City Hall

On Sept 10, Taylor’s city hall was open for comments during public hearings for the city’s tax rate and budget for the 2020-21 fiscal year.

Taylor’s property taxes and city budget for the 2020-21 fiscal year are set.

On Sept. 10, the Taylor City Council had majority and unanimous votes on next year’s ad valorem tax rate and annual budget, respectively. Votes on the ordinances took place after public hearings.

The rate was approved as presented at 80.9215 cents per $100 valuation. The rate matches the tax rate from the 2019-20 fiscal year. However, citizens said due to some increased property valuations, property taxes will rise for members of the community.

“No matter what word games or deceptive language the council employs, if we pay anymore in taxes this next fiscal year, this is a tax increase,” said Tim Terpstra in an e-mail read during citizen communications. “How about we cut spending and maybe lower taxes to be more in line with other communities in the county? This will lead to more growth, more businesses and ultimately more tax revenues without increasing the burden on those of us that are already paying too much.”
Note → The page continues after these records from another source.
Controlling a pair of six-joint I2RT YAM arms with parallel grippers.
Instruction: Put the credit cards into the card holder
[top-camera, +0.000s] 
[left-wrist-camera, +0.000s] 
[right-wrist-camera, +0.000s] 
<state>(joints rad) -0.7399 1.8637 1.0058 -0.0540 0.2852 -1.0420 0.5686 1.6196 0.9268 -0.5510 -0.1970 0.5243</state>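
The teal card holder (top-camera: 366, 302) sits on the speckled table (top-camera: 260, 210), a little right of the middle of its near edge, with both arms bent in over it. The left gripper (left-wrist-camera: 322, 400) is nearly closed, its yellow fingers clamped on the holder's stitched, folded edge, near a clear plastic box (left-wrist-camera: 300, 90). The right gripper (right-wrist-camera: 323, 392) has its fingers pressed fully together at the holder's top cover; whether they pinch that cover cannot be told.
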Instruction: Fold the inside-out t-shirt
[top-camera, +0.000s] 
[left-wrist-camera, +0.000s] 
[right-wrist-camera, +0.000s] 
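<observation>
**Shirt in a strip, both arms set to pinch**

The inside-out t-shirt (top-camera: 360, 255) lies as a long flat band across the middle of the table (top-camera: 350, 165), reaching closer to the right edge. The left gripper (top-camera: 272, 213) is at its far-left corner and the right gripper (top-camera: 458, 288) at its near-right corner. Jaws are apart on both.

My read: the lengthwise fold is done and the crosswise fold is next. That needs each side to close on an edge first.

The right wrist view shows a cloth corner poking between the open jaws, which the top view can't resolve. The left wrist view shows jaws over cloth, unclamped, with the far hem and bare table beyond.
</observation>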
Four other messages were read aloud that spoke either against or for a delay in a tax rate increase.

Although the council met through Zoom video conference, city hall’s auditorium was open to the public in case citizens wanted to make in-person comments during the public hearings. Due to COVID-19 restrictions, Thursday marked the first time since March that the community was given an in-person chance to speak to the council. Despite the opportunity, no citizen spoke during the public hearings.

City staff went through the budget with the council and how the tax rate will affect citizens. According to a slide presented by Jeffrey Wood, city director of finance, the average taxable value of a Taylor home in 2019 was $144,142. For 2020, a home that matched that value in 2019 would rise to $145,360.

For that home, property taxes would raise $10 from $1,166 in 2019 to $1,176 in 2020. Since suggestions have been made to lower the proposed tax rate to the No New Revenue tax rate, Wood noted that property taxes would then be lowered by $10 on a property’s average taxable value.

“So hopefully, this slide shows why we can’t simply compare the tax increase on the average home year over year,” said Wood, “and also helps you better understand how the No New Revenue rate actually works.”

The No New Revenue rate is a calculated rate that would provide a taxing unit with the same amount of revenue it received in the year before on properties taxed in both years. A No New Revenue rate for Taylor in the upcoming fiscal year would be 80.2466 cents per $100 valuation.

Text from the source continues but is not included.